#### [DIRECTIONS FOR THIS TASK]
The required result is a copy of each line below in which "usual" appears.

Records from a dataset

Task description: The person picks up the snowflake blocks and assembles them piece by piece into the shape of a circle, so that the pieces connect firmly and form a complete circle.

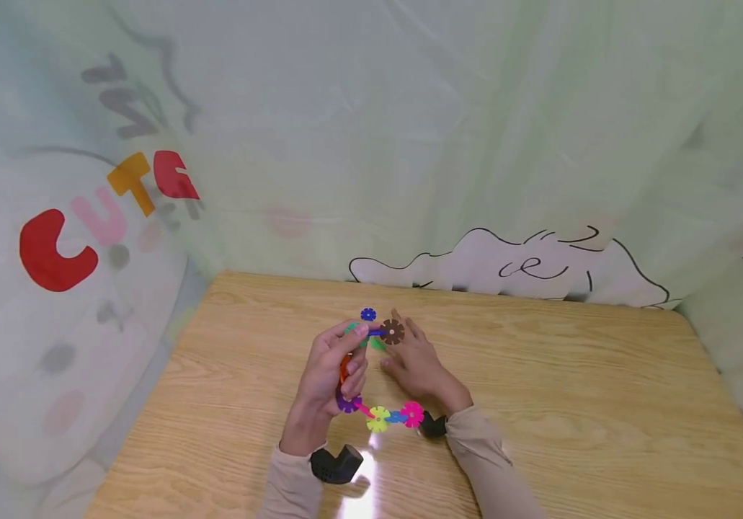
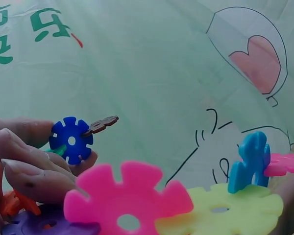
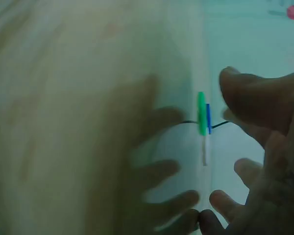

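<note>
A chain of notched plastic flower discs is gripped by my left hand (image 1: 327, 364), raised over the table. Thumb and forefinger pinch a teal disc (image 1: 350, 329), from which a blue disc (image 2: 72, 142) and a brown disc (image 1: 392, 331) stick out to the right. Below the fingers the chain runs through orange, a purple disc (image 1: 348, 404), a pink disc (image 2: 130, 198), a yellow disc (image 1: 377, 419) and a light blue disc (image 2: 250, 164) to a pink end disc (image 1: 412, 414). My right hand (image 1: 419, 367) reaches low over the table, fingers spread, beside a loose green disc (image 1: 378, 344).
A loose blue disc (image 1: 367, 314) lies on the wooden table (image 1: 579, 404) beyond my left hand. Printed curtains (image 1: 410, 144) hang behind the table and at both sides. Black devices (image 1: 336, 464) are worn at both wrists.
</note>
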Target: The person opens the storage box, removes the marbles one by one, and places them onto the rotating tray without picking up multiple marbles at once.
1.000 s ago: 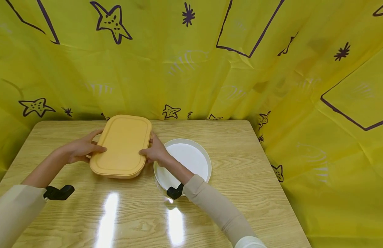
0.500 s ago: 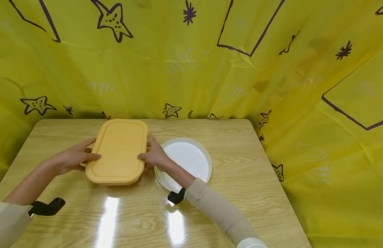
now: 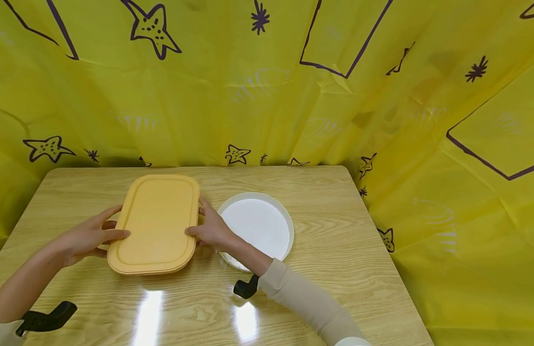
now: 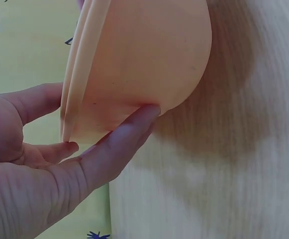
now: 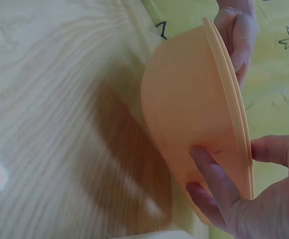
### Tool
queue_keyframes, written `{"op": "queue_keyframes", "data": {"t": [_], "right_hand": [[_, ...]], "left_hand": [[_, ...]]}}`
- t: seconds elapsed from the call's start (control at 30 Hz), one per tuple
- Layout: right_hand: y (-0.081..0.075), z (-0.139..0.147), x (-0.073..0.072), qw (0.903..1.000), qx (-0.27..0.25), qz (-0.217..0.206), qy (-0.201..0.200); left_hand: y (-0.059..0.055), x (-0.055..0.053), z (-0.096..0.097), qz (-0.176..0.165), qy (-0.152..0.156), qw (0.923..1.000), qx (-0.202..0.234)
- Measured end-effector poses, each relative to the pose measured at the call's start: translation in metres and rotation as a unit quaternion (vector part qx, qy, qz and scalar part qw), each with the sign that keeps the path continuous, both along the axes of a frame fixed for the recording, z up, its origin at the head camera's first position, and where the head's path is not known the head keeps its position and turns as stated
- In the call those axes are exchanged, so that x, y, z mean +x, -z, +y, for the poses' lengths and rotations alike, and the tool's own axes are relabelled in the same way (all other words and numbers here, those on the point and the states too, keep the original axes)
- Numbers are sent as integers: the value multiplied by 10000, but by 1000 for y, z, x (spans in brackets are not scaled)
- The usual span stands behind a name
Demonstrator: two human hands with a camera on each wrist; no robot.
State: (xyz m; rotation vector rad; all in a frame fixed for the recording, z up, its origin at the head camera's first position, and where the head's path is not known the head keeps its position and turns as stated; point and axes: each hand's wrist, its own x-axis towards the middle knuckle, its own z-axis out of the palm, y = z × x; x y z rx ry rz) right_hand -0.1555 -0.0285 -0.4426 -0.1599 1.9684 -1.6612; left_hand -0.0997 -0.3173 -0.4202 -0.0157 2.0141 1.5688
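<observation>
A pale orange, rounded-rectangular food container with a lid (image 3: 156,223) is held between my two hands, over the left part of the table. My left hand (image 3: 83,239) grips its left side, thumb on the lid's edge and fingers against the wall below the rim. On the opposite side my right hand (image 3: 211,228) grips it the same way. In the left wrist view the container's wall (image 4: 149,55) curves down towards the table, with its shadow beside it. The right wrist view shows the container (image 5: 194,99) from the other side, also beside its shadow.
A round white shallow dish with a raised rim (image 3: 289,226) rests on the wooden table (image 3: 336,269), partly covered by my right forearm. Yellow patterned curtains (image 3: 267,110) hang behind the table and along its right side.
Both hands have carried the container towards me and slightly left, clearing more of the dish's left edge. The white dish has stayed in its place.
</observation>
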Motion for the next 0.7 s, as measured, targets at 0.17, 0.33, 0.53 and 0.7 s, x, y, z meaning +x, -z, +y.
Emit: {"op": "queue_keyframes", "data": {"t": [0.17,0.33,0.53,0.7], "right_hand": [[2,2,10,9998,69,116,-149],[2,3,20,9995,195,126,-211],[1,5,30,9993,212,133,-269],[3,9,37,9989,185,173,-399]], "left_hand": [[4,13,-1,-83,-97,9999,8],[8,25,-1,-174,-221,9995,103],[8,37,-1,-200,-288,9994,72],[7,44,0,-206,-309,9993,6]]}}
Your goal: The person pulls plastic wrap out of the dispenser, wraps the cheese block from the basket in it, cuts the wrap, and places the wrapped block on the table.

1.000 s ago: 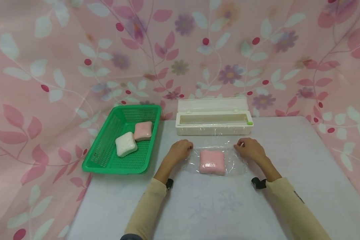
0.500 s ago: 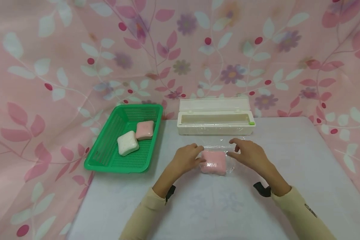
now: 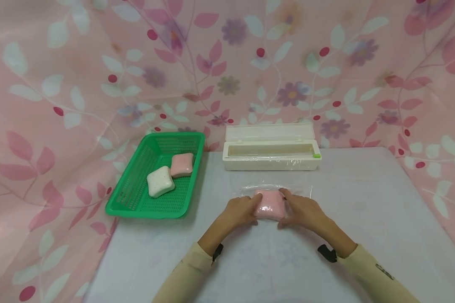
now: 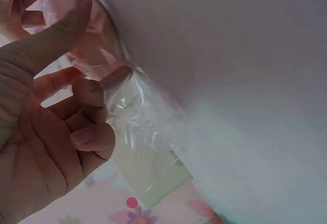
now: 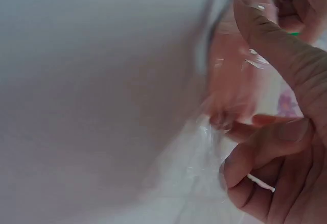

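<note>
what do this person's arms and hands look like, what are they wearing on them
The left hand and right hand are ungloved. The left sleeve and right sleeve are long and beige; the right has a small dark marking, unreadable here. A black piece shows at the left wrist and another at the right.

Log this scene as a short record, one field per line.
Left-hand grip: holds pink rounded-square bar, left side
Right-hand grip: holds same bar, right side
Wrap: clear plastic film touching held bar; full enclosure unclear
Container: green perforated plastic basket, left of held bar
Contents: white rounded-square bar, second pink bar, side by side
Far side: long white rectangular box, lid raised
</note>
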A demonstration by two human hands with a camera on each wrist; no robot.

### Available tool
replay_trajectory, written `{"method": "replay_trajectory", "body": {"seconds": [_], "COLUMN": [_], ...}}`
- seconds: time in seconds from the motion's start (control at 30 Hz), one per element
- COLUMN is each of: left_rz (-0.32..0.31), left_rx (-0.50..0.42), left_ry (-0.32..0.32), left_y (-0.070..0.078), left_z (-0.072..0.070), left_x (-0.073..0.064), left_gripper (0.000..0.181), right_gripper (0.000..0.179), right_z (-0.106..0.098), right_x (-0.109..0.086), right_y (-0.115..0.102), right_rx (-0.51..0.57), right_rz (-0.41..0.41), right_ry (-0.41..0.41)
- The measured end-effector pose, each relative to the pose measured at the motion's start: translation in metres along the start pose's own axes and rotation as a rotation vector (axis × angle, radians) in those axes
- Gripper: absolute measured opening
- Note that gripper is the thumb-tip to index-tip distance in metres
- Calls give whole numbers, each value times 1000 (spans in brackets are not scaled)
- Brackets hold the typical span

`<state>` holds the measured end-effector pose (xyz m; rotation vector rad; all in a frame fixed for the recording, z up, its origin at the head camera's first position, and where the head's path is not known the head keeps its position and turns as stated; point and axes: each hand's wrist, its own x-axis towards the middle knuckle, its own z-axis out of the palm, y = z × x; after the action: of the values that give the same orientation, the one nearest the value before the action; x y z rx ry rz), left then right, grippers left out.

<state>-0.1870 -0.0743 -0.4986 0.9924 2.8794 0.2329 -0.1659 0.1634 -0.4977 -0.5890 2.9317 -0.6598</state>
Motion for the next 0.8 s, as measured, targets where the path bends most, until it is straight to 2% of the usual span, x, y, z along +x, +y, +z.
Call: {"method": "replay_trajectory", "body": {"seconds": [0.13,0.23,0.33,0.43,0.5,0.57,0.73,0.8], "left_rz": [31,52,33,-7,-34,-64,-164,-201], "left_rx": [-56,-178,-334,-422,-433,-403,-335,-335], "left_ry": [13,10,8,53,92,119,152,173], "left_y": [-8,-17,-26,-33,-36,-36,-36,-37], "left_z": [3,-1,-8,-16,-19,-21,-25,-25], "left_x": [2,6,13,24,33,42,64,72], "left_gripper": [49,48,48,42,37,33,31,31], "right_gripper": [88,79,69,58,53,49,43,45], "right_z": [6,4,-3,-13,-18,-20,-22,-22], "right_x": [2,2,6,16,25,35,59,66], "right_y": [5,12,21,27,29,29,33,36], "right_rx": [21,82,212,345,411,447,466,474], "right_rz": [-29,-49,-66,-49,-15,28,138,168], "right_ry": [0,29,30,17,18,23,46,54]}}
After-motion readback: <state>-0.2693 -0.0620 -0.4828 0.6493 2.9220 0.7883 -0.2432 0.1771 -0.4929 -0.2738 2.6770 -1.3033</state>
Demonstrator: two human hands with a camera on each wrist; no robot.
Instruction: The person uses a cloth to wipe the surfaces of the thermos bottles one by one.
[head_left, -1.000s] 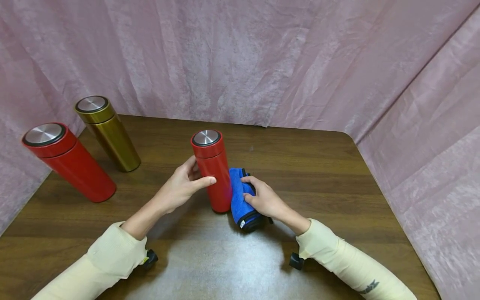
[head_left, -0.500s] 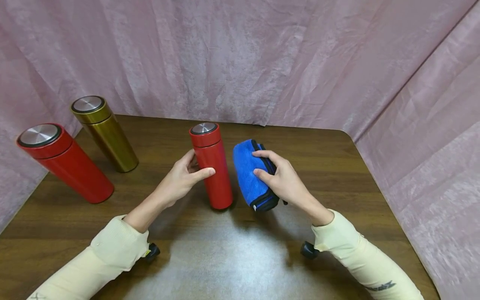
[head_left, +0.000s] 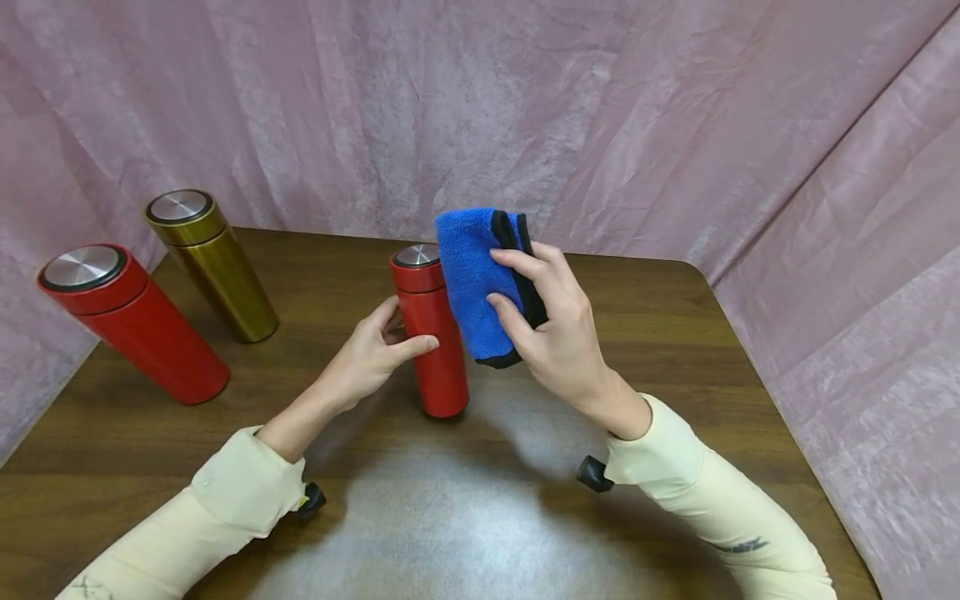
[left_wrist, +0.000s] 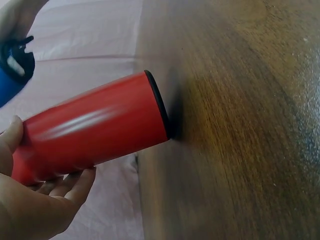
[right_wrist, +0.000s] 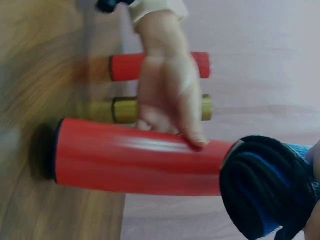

#### [TASK RESPONSE]
- The usual span stands behind a name
Motion for the next 0.8 s, as measured, targets where the path bends most, until it is straight to 2% of the usual span, x, y, z along +x, +y, +z.

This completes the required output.